Scientific classification
- Kingdom: Plantae
- Clade: Tracheophytes
- Clade: Angiosperms
- Clade: Eudicots
- Clade: Rosids
- Order: Fabales
- Family: Fabaceae
- Subfamily: Caesalpinioideae
- Clade: Mimosoid clade
- Genus: Acacia
- Species: A. brassii
- Binomial name: Acacia brassii Pedley
- Synonyms: Racosperma brassii (Pedley) Pedley

= Acacia brassii =

- Genus: Acacia
- Species: brassii
- Authority: Pedley
- Synonyms: Racosperma brassii (Pedley) Pedley

Species of legume

Acacia brassii is a species of flowering plant in the family Fabaceae and is endemic to Cape York Peninsula. It is a tree with furrowed grey to dark brown bark, lance-shaped to narrowly egg-shaped phyllodes, cylindrical heads of golden yellow flowers, and linear, terete, leathery to crust-like pods.

==Description==
Acacia brassii is a tree that typically grows to a height of up to 10 m with furrowed, grey to dark brown bark. Its branchlets are dark red to brown, more or less glabrous with prominent scaly ridges and flattened near the tip. The phyllodes are lance-shaped or narrowly egg-shaped and sickle-shaped, mostly 110–190 mm long, 15–30 mm wide and leathery with three prominent veins. The flowers are golden yellow, borne in cylindrical spikes 30–50 mm long. Flowering occurs in June and July and the pods are linear, terete, striated, leathery to crust-like and appear like a string of beads 40–130 mm long. The seeds are brown, 2.8 to 3.7 mm long.

==Taxonomy==
Acacia brassii was first formally described in 1974 by Leslie Pedley in Contributions from the Queensland Herbarium from specimens collected near the Wenlock River 60 mi north-north-west of Coen in 1968. The specific epithet (brassii) honours Leonard John Brass.

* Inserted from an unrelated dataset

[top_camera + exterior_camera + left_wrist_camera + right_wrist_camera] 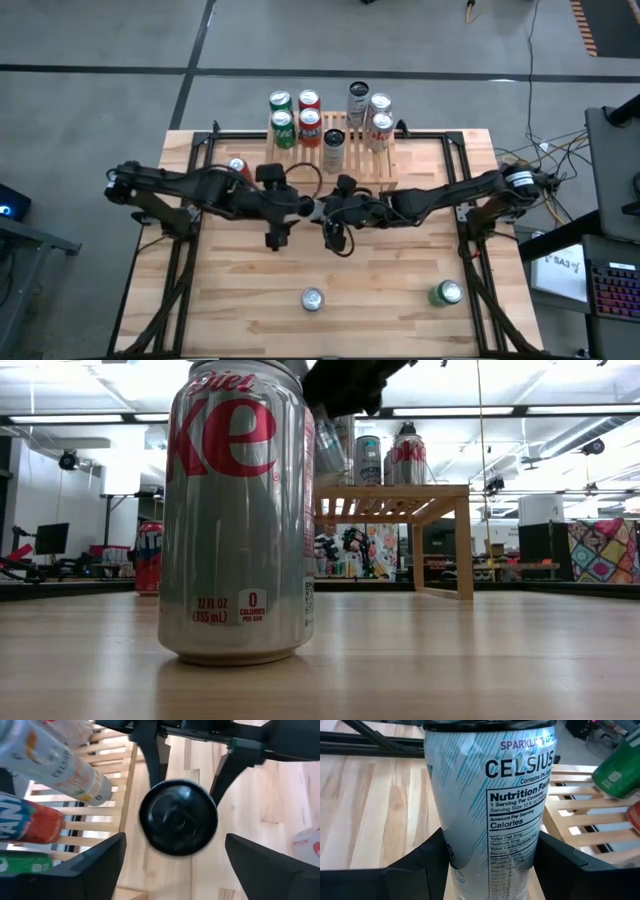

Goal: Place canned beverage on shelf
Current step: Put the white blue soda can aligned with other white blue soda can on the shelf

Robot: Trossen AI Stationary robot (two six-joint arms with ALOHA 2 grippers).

==Distribution and habitat==
This species of wattle is very common on Cape York Peninsula where it grows in deep, sandy soils along creeks and rivers in scrubland communities, often with Melaleuca viridiflora.

==Conservation status==
Acacia brassii is listed as of "least concern" under the Queensland Government Nature Conservation Act 1992.